And the new world – the Queen’s world – has been so much fun to play in! The majority of the book wasn’t even set in Fie Eoin, but in the Kingdom (that doesn’t have a name yet) based on the Roman Empire (but with Greek city-state like mini-Kingdoms, and Greek sounding names). There are language barriers and technology barriers and culture barriers and it was so much fun to storyline. And the best part is, once I get back from Key West I can start writing! Books Two, Three, and Sipi’s novela, all in one fell swoop. This summer will be like the ultimate NaNo! (I just have to get excited about Book Two again :P )

I’m still waiting on the edits to come back, which sucks because I wanted to have NAMELESS edited and off on submission before I left for Key West. Thus is life, I guess. Either way I’m going to relax on the beach with margaritta in hand ;)

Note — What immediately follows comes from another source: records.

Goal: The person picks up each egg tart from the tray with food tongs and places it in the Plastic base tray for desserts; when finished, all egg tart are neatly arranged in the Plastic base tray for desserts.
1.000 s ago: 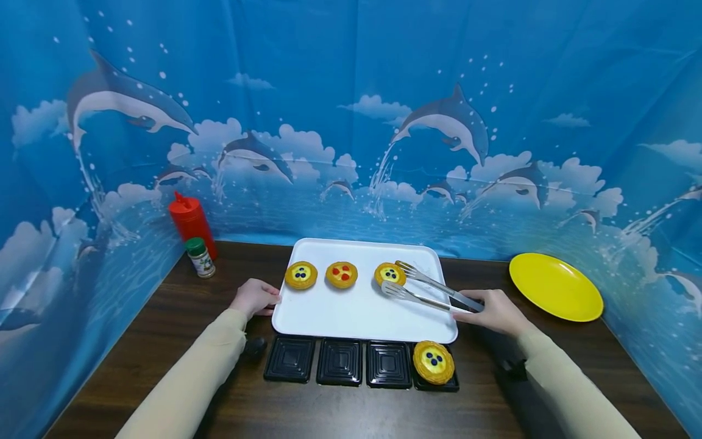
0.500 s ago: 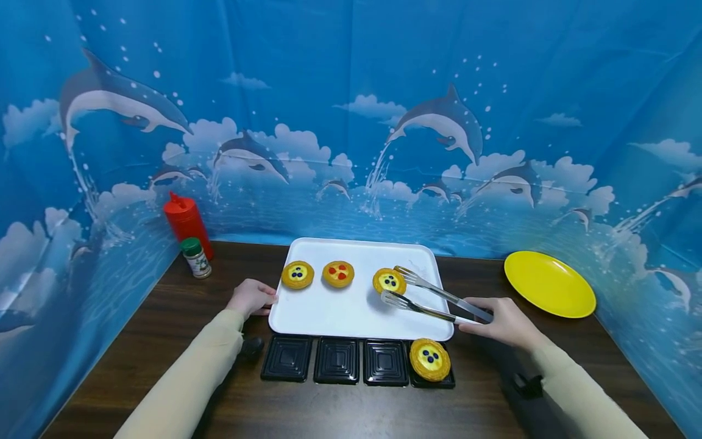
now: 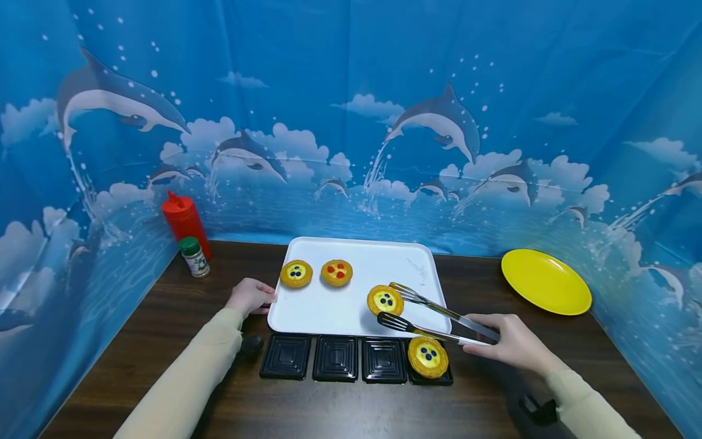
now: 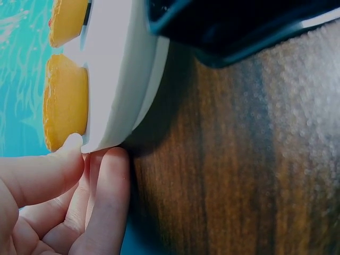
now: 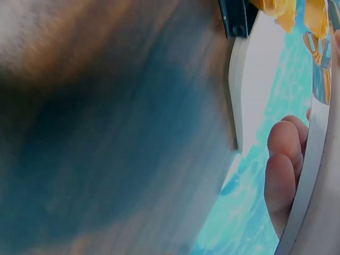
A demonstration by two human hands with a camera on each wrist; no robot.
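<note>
My right hand (image 3: 509, 342) holds a pair of metal tongs (image 3: 439, 311). Between the tong tips is an egg tart with blueberries (image 3: 386, 300), over the white tray (image 3: 323, 317), its shadow to the lower left. The left hand (image 3: 249, 297) pinches the tray's left edge, thumb on top and fingers below, as the left wrist view shows. On the tray's left part sit another blueberry tart (image 3: 297, 274) and a tart with red fruit pieces (image 3: 337, 272). Several square black plastic trays (image 3: 336, 358) line the tray's front; the rightmost bears a blueberry tart (image 3: 428, 357).
A yellow plate (image 3: 546, 281) lies at the back right of the dark wooden table (image 3: 329, 411). To the back left stand a red squeeze bottle (image 3: 187, 223) and a green-capped shaker (image 3: 194, 257). A dolphin-printed curtain (image 3: 307, 122) hangs behind the table.
The tongs have closed in on the right blueberry tart and brought it toward the tray's front edge. My right hand has moved nearer and rightward, while the left stays on the tray's edge.
</note>
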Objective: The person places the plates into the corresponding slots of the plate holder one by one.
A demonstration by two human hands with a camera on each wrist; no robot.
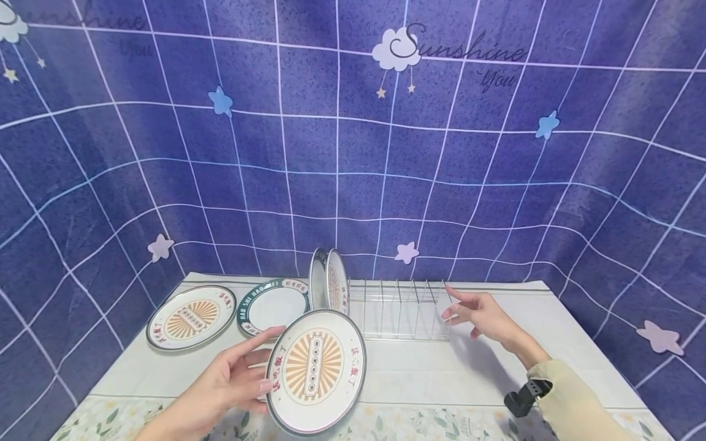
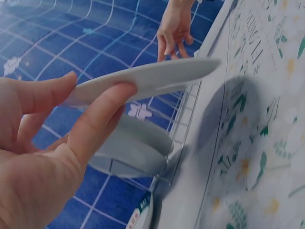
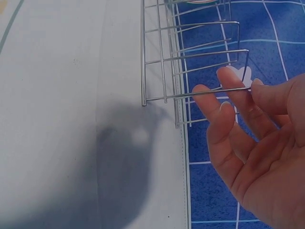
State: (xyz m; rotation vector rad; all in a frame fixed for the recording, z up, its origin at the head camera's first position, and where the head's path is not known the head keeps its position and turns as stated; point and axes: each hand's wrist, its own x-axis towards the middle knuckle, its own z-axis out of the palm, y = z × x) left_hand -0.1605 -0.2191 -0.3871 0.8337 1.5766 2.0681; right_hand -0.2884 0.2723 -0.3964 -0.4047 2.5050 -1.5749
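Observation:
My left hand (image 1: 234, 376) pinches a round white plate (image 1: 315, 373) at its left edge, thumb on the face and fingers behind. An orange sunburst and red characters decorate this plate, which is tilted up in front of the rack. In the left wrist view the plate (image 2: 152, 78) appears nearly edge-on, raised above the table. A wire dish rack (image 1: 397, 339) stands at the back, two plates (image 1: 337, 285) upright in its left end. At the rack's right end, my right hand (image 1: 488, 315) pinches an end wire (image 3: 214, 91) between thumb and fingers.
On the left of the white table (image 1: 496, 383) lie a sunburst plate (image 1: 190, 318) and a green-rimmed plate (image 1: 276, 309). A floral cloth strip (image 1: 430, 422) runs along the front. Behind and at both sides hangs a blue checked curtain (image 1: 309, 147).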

And just a little public service announcement: I’m stopping Custom of the Week for the summer, while I focus on writing everything. But I’ve already got ponies lined up for the return after I’ve managed to bang out three first drafts :) I realize this means my readership is going to drop off to almost nothing, but Fie Eoin Friday should come back as a regular feature again. And maybe the sticky notes! I’ve already stockpiled a bunch for the rest of the series ;)

Have an awesome rest of May, all! I’m going to be kind of missing for the rest of the month :)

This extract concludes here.